Could you copy out every line of the data where the word "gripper" occurs?

## RECORDED INFORMATION
————

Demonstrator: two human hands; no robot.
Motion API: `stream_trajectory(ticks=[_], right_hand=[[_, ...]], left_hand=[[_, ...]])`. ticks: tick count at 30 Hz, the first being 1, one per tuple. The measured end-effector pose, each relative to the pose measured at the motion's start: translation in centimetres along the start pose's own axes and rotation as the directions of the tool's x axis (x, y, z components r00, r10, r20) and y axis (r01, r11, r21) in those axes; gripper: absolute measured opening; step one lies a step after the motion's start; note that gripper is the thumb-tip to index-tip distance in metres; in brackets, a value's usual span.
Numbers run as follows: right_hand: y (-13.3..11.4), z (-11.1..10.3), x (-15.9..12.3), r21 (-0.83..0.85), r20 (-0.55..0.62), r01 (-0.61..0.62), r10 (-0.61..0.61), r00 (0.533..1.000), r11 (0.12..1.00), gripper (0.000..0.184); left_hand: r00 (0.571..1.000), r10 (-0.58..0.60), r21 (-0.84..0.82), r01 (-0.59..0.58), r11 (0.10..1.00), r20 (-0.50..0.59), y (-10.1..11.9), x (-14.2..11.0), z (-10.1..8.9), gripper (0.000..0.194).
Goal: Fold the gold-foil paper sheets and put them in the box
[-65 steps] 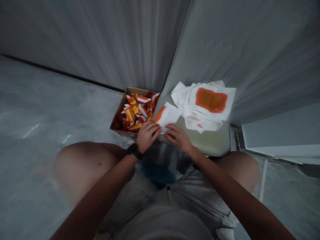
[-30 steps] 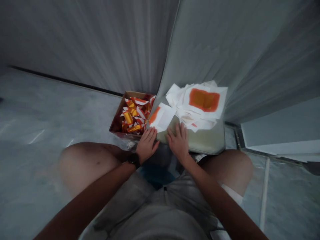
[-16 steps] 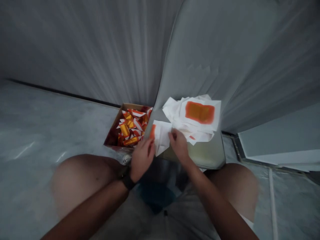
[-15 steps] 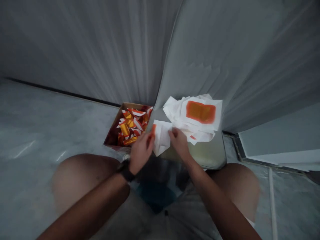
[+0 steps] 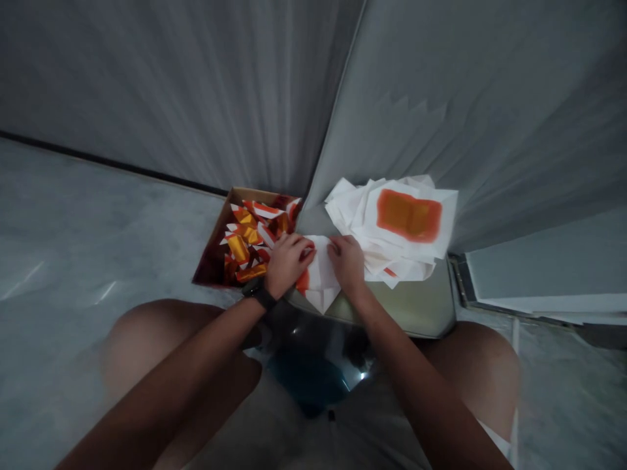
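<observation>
A partly folded sheet of white paper (image 5: pixel 324 277) with an orange patch lies at the front of the chair seat (image 5: pixel 406 307), its lower end in a point. My left hand (image 5: pixel 290 261), with a dark watch on the wrist, has its fingers closed on the paper's left side. On the upper right edge, my right hand (image 5: pixel 347 261) pinches the same paper. Just right of it is a loose pile of white paper sheets (image 5: pixel 357 209); the top sheet (image 5: pixel 448 215) bears an orange and gold rectangle.
Left of the seat stands an open cardboard box (image 5: pixel 208 267) of folded orange, gold and white paper pieces (image 5: pixel 238 248). A grey pleated curtain (image 5: pixel 196 98) hangs behind. Between my legs is a shiny dark and teal thing (image 5: pixel 308 375) I cannot make out. Grey floor (image 5: pixel 59 261) extends left.
The paper has turned so that its point faces me, and more of its orange patch shows at the lower left. My left hand has moved up along it. The view has shifted slightly.
</observation>
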State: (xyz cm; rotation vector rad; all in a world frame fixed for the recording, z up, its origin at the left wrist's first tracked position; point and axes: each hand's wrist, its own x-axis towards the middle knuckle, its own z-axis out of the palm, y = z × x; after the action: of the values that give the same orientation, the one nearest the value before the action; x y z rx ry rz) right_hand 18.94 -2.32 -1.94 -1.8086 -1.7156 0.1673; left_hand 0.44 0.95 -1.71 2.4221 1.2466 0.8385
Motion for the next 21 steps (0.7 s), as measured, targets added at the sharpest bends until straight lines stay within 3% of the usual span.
stream_trajectory(ticks=[3, 6, 9, 11, 16, 21], right_hand=[[0.1, -0.4, -0.7, -0.022, 0.029, 0.155, -0.154, 0.988, 0.988, 0.034], [0.3, -0.9, -1.1, -0.028, 0.112, 0.283, -0.278, 0.954, 0.959, 0.033], [0.3, -1.2, -1.4, -0.017, 0.163, 0.337, -0.330, 0.930, 0.941, 0.033], [0.3, -1.4, -1.4, -0.021, 0.191, 0.357, -0.347, 0.918, 0.934, 0.035], [0.3, -1.5, -1.5, -0.068, 0.222, 0.388, -0.365, 0.904, 0.919, 0.036], [0.1, -2.1, -1.3, -0.120, 0.262, 0.416, -0.376, 0.889, 0.901, 0.038]], left_hand=[[0.993, -0.087, -0.055, 0.083, 0.995, -0.074, -0.1, -0.1, 0.3, 0.010], [0.957, -0.219, -0.067, 0.210, 0.976, -0.190, -0.1, -0.4, 0.6, 0.026], [0.913, -0.323, -0.069, 0.316, 0.946, -0.248, -0.2, -0.6, 1.1, 0.041], [0.888, -0.379, -0.089, 0.368, 0.925, -0.259, -0.4, -0.6, 1.4, 0.040], [0.871, -0.450, -0.139, 0.429, 0.892, -0.196, -0.6, -0.1, 1.1, 0.028], [0.800, -0.600, -0.074, 0.598, 0.798, -0.011, 0.0, 0.4, -0.4, 0.043]])
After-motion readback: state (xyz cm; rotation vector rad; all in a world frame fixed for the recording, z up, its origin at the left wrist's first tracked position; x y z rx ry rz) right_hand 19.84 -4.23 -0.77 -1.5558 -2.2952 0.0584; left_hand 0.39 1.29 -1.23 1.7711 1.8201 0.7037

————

## WRITTEN SOLUTION
Motion API: `stream_trajectory(ticks=[_], right_hand=[[_, ...]], left_hand=[[_, ...]])`. ticks: tick count at 30 Hz, the first being 1, one per tuple. The measured end-effector pose, each relative to the pose measured at the motion's start: translation in centimetres along the start pose's own axes and rotation as the directions of the tool's x axis (x, y, z components r00, r10, r20) and y axis (r01, r11, r21) in those axes; gripper: absolute measured opening; step one lies a step after the motion's start; note that gripper is the thumb-tip to index-tip distance in metres; in brackets, a value's usual span.
Numbers run as follows: right_hand: y (-13.3..11.4), z (-11.1..10.3), x (-15.9..12.3), r21 (-0.83..0.85), r20 (-0.55..0.62), r01 (-0.61..0.62), r10 (-0.61..0.61), r00 (0.533..1.000), r11 (0.12..1.00), gripper (0.000..0.184); left_hand: r00 (0.571..1.000), r10 (-0.58..0.60), r21 (-0.84..0.82), r01 (-0.59..0.58), r11 (0.10..1.00), r20 (-0.50..0.59), y (-10.1..11.9), x (-14.2..11.0), z (-10.1..8.9), gripper (0.000..0.194).

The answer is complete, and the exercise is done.